Letter from the Editor

Letter from the Editor: Unending Revolution

Detail of "Hands," Glenn Ligon, 1996. Production still from ART21 Exclusive film, Glenn Ligon: Layers of Meaning © Art21, Inc. 2014

Detail of Glenn Ligon’s Hands, 1996. Silkscreen ink and gesso on unstretched canvas; 82 x 144 inches. Production still from ART21 Exclusive film, Glenn Ligon: Layers of Meaning
© Art21, Inc. 2014

“All art is in revolution of tyranny.” —Atticus

Our recent revolutionary movements feel… deflated. We tell ourselves “things aren’t that bad right?” and the fight we need to make change happen instantly evaporates. Today’s revolutions barely make it past trending topic-status, and if they doif people organize and actually gather physicallythe change we’re looking for still feels like we’d have to march to another planet to reach it. If a movement does start to gain traction, a counter-movement pops up to stir divisiveness and stop progress in its tracks. Did you know only one banker ended up going to jail for the 2008 financial crisis? Occupy that.

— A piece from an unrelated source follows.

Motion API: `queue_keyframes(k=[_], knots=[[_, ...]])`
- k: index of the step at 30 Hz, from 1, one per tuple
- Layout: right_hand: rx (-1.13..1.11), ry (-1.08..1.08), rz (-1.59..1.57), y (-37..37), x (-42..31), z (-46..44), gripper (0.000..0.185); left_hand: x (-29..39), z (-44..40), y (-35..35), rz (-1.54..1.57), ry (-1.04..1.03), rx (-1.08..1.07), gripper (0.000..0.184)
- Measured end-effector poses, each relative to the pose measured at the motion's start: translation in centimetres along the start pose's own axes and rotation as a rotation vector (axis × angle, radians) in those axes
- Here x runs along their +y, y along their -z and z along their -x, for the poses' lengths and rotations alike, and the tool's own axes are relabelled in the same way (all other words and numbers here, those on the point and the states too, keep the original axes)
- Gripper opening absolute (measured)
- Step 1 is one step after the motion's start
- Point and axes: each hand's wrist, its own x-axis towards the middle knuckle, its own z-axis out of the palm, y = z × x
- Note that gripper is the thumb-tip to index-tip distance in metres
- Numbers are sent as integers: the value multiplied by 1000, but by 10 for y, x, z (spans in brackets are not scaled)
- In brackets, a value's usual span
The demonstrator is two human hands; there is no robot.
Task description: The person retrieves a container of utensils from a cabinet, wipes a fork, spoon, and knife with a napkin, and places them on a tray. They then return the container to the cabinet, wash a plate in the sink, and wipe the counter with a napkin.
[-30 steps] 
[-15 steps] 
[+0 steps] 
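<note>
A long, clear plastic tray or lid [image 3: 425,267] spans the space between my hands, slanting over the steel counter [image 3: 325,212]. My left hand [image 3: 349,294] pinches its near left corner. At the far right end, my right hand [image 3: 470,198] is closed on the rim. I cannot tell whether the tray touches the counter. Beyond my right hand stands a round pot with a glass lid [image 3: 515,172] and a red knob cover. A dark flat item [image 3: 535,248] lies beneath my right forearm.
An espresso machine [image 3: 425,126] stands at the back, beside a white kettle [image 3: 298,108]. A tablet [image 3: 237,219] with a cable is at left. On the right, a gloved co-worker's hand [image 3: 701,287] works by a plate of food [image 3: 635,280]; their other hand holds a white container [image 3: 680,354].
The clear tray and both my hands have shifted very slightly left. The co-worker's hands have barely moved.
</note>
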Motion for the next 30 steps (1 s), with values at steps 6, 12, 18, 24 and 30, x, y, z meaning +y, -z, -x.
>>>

To me, progress only ever feels possible through art. When I see a painting or hear a song that says something about the injustice in our world, I’m convinced that improvement isn’t just possible, it’s inevitable. Politics have deteriorated into reality television, and American companies legally profit off of the incarceration of 25 percent of the world’s prisoners. The Alabama high school I graduated from in 2009 is essentially still segregated. Things are better now than they ever have been, but if you’re a minority or a woman, you’re still not treated with the same respect white men get just for showing up. And for all the white men reading this: yes you’re great, but you’re not better. No one is.

Good art makes this wonderfully clear. Good art sweeps exploited communities out from under the rug and shines a light on all the hardship they endured in darkness for so long. It forces those of us born in privilege to recognize that we didn’t do anything to deserve all we have, just like those who have been oppressed didn’t do anything to deserve all that suffering.

Having just joined the ART21 staff as the new digital content editor, I saw serving as the guest editor for the year’s last issue as a jumping-off point. I want to spend my career shaking up the art world, so “Revolution Part II” is almost too perfect a beginning.


This month we’re revisiting the need for Revolution covered in last year’s November/December issue. We’ve updated our list of artists tackling radicalism and resistance through their creative processes, and we’ll be checking in with Art21 Educators who are sparking personal revolutions in the classroom through creative projects.

“I prefer to photograph the man in a more dignified manner, independent of the injustices.”

In an ART21 Exclusive, artist Graciela Iturbide discusses the drive behind her documentary photographs of the Mexican people, explaining her personal and artistic relationship to politics and inequality. “I prefer to photograph the man in a more dignified manner, independent of the injustices,” she says, “We have to do something because it’s very difficult for the people of Mexico.”

Last year, artist Anne Sherwood Pundyk rewrote Gil Scott-Heron’s “The Revolution Will Not Be Televised” to create “The Revolution Will Be Painted,” a collection of phrases by writers, artists, art historians and critics that proudly declares the role that visual arts play in provoking change. This year, she’s returning to the piece to discuss the ways it, and the idea of revolution in general, has influenced her artistic practice since.

Jayna Swartzman-Brosky is also returning to the issue to survey the revolutionary literature that’s most affecting artists and art professionals in the Bay Area. A west coast haven for uncommon communities of infinite kinds, the Bay Area has historically rallied against the institutionalized status quo in the name of dazzling diversity.

Finally, we’ll be hearing from artist Titus Kaphar in an interview that delves into how his historically based works play with perceptions of the past. Last year Time magazine commissioned Kaphar to paint the protestors in Ferguson. He titled the painting Yet Another Fight for Remembrance, emphatically whitewashing the protestors from the mouth down to signify the silence that the black community has unjustly been subjected to time after time. His work consistently engages the racism that’s been built underhandedly into our nation’s history and institutions, recreating the visual record to remember those who’ve been unfairly disparaged or forgotten.

Titus Kaphar, "Yet Another Fight for Remembrance," 2014 Oil on canvas, 60 x 48 x 1 5/8 inches ©Titus Kaphar. Courtesy of the artist and Jack Shainman Gallery, New York

Titus Kaphar. Yet Another Fight for Remembrance, 2014.
Oil on canvas, 60 x 48 x 1 5/8 inches.
©Titus Kaphar. Courtesy of the artist and Jack Shainman Gallery, New York.


This year we saw more women welcomed into the workplace than ever before (even if Lily Ledbetter still hasn’t gotten her due), and same-sex couples can now marry regardless of which county clerks disapprove. But police have ended the lives of more than 1,000 people in 2015, and we’ve seen almost as many mass shootings. Before we step into a new year, let’s remember the revolutionary growth we’ve witnessed and all the battles that have yet to be won.